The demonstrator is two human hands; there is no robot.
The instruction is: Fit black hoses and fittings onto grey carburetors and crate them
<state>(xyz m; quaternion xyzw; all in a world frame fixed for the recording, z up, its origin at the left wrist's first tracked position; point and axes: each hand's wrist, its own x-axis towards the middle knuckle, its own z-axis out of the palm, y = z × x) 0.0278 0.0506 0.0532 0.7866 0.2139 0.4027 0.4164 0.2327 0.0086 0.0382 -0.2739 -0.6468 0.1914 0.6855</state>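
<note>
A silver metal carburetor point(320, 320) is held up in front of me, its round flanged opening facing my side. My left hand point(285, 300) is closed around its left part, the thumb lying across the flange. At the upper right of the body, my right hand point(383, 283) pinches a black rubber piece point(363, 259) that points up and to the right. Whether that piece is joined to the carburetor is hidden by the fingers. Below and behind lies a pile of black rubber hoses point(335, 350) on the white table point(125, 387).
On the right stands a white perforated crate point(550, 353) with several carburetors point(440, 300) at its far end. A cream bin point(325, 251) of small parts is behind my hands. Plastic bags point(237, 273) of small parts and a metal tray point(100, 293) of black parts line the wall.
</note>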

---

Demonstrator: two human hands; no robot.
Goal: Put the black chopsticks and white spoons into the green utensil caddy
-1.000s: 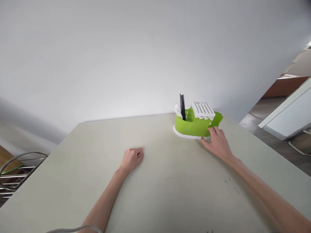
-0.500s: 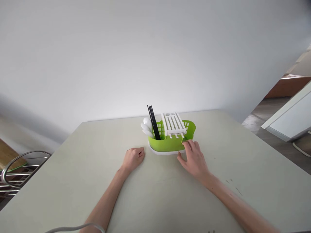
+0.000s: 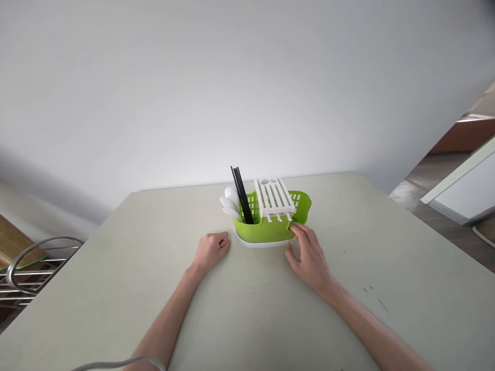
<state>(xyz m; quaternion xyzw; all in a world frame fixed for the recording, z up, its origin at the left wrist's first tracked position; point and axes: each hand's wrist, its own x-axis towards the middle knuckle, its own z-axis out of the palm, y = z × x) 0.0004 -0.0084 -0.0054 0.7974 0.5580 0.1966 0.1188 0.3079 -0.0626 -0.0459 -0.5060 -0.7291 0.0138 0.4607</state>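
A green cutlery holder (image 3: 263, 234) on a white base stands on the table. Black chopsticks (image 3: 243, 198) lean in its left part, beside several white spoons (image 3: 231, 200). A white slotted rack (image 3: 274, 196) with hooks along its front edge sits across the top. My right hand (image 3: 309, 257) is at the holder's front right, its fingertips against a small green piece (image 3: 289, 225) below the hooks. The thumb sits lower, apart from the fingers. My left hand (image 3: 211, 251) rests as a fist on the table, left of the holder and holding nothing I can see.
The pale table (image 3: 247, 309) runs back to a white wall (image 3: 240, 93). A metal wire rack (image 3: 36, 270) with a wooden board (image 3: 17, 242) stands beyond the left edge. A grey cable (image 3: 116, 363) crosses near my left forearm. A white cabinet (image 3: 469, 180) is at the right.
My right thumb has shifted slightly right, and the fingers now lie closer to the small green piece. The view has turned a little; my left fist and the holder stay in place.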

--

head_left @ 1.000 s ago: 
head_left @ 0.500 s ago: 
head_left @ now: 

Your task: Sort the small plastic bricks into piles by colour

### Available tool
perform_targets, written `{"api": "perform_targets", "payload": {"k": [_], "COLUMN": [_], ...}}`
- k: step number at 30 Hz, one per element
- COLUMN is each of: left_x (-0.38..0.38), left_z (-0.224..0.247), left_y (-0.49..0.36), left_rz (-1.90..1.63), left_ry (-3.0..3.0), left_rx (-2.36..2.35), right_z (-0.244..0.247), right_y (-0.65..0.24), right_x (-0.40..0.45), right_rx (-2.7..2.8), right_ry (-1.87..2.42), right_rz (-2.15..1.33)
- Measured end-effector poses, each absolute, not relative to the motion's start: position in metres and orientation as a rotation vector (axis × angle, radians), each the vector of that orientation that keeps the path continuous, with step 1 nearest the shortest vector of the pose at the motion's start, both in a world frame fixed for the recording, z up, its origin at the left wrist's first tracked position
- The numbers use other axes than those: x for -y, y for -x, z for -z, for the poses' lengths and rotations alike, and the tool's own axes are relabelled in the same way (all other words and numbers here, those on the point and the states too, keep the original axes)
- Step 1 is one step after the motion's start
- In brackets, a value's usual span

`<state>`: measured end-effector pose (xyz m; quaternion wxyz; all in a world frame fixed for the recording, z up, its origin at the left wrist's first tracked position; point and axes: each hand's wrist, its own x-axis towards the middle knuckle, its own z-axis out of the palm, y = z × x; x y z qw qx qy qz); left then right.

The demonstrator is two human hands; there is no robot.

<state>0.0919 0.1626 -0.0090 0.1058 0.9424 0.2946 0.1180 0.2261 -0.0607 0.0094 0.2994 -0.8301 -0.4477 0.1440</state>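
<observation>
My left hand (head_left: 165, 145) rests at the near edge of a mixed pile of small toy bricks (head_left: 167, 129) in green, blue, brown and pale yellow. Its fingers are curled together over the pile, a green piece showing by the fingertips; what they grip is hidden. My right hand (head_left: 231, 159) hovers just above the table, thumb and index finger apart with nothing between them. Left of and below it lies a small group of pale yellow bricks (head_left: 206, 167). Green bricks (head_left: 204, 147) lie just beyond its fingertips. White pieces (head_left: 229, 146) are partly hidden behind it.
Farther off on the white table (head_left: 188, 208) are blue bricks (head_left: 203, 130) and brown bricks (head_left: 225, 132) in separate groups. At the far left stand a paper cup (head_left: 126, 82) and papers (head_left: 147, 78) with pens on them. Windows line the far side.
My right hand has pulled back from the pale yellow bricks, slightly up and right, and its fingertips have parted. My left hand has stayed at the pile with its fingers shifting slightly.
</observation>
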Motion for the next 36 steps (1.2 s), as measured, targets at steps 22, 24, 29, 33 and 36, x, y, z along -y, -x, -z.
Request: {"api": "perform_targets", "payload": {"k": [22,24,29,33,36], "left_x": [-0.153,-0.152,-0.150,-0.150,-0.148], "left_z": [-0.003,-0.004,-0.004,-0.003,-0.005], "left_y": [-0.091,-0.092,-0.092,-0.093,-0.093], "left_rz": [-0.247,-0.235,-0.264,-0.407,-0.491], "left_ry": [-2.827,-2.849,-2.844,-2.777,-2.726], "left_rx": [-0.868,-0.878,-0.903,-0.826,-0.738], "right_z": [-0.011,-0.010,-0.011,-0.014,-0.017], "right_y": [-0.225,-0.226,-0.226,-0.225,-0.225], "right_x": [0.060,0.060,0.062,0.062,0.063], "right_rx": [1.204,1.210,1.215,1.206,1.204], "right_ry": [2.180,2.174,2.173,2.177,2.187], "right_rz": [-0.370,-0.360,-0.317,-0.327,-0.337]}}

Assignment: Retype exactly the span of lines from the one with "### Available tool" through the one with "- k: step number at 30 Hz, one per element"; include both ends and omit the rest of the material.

Result of the task:
### Available tool
perform_targets, written `{"api": "perform_targets", "payload": {"k": [_], "COLUMN": [_], ...}}`
- k: step number at 30 Hz, one per element

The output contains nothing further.